Heart and Vascular Institute, Cleveland Clinic, Cleveland, Ohio.
Department of Mathematics, Cleveland State University, Cleveland, Ohio.
JACC Heart Fail. 2016 Jan;4(1):68-77. doi: 10.1016/j.jchf.2015.07.015. Epub 2015 Dec 2.
The study sought to investigate the association between soluble growth stimulation expressed gene 2 (sST2) level and adverse outcomes in acute heart failure (HF).
Several studies have demonstrated the prognostic utility of sST2 levels in HF.
sST2 levels were measured in sequential baseline and follow-up (48 to 72 h and 30 days) plasma samples from 858 acute HF subjects enrolled in the ASCEND-HF (Acute Study of Clinical Effectiveness of Nesiritide in Decompensated Heart Failure) trial biomarker substudy and were related to in-hospital and post-discharge clinical outcomes.
Higher sST2 levels were associated with increased death risk at 180 days (baseline hazard ratio [HR]: 2.21; follow-up HR: 2.64; both p < 0.001). These results were not independent of covariates and aminoterminal pro-B-type natriuretic peptide for baseline sST2 (HR: 1.29, p = 0.243), but were borderline significant for follow-up sST2 (HR: 1.61, p = 0.051). Subjects with persistently high (>60 ng/ml) sST2 levels at follow-up had higher 180-day death rates than those with lower follow-up sST2 levels (adjusted HR: 2.91, p = 0.004). Neither baseline nor follow-up sST2 levels were associated with dyspnea improvement. Changes in sST2 from baseline were less in the nesiritide versus placebo group at follow-up, but were similar at 30 days.

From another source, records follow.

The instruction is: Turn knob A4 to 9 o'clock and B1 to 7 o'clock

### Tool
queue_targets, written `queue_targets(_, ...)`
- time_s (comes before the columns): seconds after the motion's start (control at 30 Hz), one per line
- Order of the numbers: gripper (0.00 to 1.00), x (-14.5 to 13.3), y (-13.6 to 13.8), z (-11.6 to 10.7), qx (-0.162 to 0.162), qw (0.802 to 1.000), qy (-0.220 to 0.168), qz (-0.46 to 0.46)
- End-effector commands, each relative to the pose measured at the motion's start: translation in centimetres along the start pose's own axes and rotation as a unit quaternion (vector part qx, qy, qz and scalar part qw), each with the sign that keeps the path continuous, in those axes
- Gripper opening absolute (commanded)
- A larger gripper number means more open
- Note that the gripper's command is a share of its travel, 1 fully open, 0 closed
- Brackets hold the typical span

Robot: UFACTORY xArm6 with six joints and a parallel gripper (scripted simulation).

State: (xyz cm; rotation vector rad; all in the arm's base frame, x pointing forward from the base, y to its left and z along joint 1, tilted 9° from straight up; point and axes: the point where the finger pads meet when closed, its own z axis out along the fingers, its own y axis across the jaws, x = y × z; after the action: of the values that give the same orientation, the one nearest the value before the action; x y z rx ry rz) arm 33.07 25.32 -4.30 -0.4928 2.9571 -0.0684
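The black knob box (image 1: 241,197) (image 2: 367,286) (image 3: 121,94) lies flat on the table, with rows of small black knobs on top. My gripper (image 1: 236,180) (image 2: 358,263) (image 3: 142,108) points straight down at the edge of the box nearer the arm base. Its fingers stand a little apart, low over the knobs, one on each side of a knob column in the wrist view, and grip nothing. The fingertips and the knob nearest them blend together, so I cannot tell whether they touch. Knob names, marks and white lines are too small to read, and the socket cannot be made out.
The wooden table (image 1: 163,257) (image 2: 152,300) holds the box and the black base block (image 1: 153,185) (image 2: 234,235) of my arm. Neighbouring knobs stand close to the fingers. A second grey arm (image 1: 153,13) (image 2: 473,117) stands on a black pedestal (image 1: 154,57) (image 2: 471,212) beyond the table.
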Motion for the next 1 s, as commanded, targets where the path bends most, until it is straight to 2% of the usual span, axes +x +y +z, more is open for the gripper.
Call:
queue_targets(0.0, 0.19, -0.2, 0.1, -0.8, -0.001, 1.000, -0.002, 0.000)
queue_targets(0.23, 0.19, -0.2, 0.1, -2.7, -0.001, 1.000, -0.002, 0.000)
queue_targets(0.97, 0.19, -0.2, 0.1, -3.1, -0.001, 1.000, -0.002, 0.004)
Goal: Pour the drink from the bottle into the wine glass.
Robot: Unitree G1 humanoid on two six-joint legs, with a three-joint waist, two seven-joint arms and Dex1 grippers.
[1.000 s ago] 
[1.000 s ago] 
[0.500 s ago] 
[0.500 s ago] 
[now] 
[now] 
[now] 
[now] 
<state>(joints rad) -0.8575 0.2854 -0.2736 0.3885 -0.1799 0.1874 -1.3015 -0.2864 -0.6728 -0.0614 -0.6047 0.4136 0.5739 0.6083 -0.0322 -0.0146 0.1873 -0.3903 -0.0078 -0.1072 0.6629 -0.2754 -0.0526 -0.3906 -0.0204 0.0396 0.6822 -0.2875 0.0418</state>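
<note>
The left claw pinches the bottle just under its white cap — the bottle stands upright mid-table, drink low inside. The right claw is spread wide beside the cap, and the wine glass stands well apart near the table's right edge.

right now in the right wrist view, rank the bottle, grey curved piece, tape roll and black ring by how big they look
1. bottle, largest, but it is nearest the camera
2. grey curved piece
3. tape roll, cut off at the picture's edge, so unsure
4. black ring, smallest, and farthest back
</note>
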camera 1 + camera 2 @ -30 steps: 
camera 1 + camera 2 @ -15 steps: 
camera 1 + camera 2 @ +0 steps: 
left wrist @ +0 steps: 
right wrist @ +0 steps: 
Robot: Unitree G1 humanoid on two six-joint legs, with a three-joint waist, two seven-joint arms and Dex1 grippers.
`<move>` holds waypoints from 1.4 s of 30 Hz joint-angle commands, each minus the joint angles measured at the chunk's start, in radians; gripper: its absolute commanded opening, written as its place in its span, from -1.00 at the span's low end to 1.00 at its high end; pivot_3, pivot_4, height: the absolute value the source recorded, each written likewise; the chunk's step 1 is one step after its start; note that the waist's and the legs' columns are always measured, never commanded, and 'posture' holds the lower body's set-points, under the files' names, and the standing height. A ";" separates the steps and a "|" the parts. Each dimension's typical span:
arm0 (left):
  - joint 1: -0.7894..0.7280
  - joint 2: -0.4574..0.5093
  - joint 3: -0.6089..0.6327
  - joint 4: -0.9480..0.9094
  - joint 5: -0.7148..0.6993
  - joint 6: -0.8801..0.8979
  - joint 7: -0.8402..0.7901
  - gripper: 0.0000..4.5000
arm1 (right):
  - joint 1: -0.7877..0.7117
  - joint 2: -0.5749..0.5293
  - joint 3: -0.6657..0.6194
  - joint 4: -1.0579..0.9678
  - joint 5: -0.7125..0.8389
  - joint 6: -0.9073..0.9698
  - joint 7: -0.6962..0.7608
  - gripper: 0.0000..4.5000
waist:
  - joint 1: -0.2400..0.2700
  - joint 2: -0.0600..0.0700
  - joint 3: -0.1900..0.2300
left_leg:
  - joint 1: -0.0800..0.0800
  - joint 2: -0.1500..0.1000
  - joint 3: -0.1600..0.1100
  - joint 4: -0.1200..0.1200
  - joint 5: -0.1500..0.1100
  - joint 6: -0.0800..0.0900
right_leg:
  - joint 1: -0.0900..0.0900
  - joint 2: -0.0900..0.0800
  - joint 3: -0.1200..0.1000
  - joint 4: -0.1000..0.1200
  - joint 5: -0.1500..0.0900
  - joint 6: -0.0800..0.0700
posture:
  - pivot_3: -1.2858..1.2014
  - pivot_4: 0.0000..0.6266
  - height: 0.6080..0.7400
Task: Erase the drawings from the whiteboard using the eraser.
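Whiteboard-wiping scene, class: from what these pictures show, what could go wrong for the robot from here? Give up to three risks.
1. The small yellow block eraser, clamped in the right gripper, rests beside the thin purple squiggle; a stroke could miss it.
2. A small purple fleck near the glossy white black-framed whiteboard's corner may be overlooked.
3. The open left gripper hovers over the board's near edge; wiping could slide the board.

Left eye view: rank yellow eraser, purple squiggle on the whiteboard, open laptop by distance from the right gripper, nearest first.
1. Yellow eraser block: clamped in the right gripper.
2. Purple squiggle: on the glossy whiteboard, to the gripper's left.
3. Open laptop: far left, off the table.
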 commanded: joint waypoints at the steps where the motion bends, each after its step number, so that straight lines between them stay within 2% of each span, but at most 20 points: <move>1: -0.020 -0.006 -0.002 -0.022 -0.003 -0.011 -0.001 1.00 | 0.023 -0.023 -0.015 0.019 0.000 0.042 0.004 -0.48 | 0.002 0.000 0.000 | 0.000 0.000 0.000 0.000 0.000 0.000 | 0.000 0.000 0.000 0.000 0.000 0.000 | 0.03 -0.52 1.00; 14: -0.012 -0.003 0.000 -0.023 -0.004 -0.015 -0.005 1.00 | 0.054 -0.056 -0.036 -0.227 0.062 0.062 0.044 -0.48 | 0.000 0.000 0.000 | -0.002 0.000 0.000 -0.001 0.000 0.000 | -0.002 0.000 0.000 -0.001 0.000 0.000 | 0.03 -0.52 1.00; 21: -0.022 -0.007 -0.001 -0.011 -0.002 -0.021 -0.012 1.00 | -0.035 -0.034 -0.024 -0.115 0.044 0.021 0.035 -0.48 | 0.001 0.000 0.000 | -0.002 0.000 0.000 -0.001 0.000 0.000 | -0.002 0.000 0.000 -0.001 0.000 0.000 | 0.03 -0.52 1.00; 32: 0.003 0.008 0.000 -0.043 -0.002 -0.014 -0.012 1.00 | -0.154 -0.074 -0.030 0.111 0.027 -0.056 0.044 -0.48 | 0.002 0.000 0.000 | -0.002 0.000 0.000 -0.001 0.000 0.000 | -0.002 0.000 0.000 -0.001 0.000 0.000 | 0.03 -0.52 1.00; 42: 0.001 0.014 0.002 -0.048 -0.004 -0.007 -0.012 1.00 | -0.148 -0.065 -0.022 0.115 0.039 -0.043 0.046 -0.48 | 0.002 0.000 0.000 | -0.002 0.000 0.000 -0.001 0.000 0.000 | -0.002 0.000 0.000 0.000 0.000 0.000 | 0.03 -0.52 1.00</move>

Elevated levels of sST2 were associated with an increased risk of adverse clinical events in acute HF, but prognostic value of baseline sST2 diminished after adjusting for clinical covariates and aminoterminal pro-B-type natriuretic peptide. In those with elevated baseline sST2 levels, persistently elevated sST2 levels at follow-up were associated with increased mortality risk. In addition, nesiritide did not demonstrate an incremental impact on sST2 levels over standard therapy.
本研究旨在探讨可溶性生长刺激表达基因 2(sST2)水平与急性心力衰竭(HF)不良结局之间的关系。
多项研究已经证实了 sST2 水平在 HF 中的预后价值。
在 ASCEND-HF(急性心力衰竭失代偿期奈西立肽临床疗效研究)试验的生物标志物亚研究中,连续测量了 858 名急性 HF 患者基线和随访(48 至 72 小时和 30 天)血浆样本中的 sST2 水平,并将其与住院和出院后临床结局相关联。
较高的 sST2 水平与 180 天的死亡风险增加相关(基线危险比[HR]:2.21;随访 HR:2.64;均 p<0.001)。这些结果不受协变量和氨基末端 pro-B 型利钠肽的影响,但对随访 sST2 具有边缘显著意义(HR:1.61,p=0.051)。在随访时 sST2 持续升高(>60ng/ml)的患者,其 180 天死亡率高于 sST2 水平较低的患者(校正 HR:2.91,p=0.004)。基线和随访 sST2 水平均与呼吸困难改善无关。与安慰剂组相比,奈西立肽组随访时 sST2 的变化较小,但在 30 天时相似。
sST2 水平升高与急性 HF 不良临床事件风险增加相关,但在调整临床协变量和氨基末端 pro-B 型利钠肽后,基线 sST2 的预后价值降低。在基线 sST2 水平升高的患者中,随访时持续升高的 sST2 水平与死亡风险增加相关。此外,奈西立肽并未显示对 sST2 水平产生标准治疗的增量影响。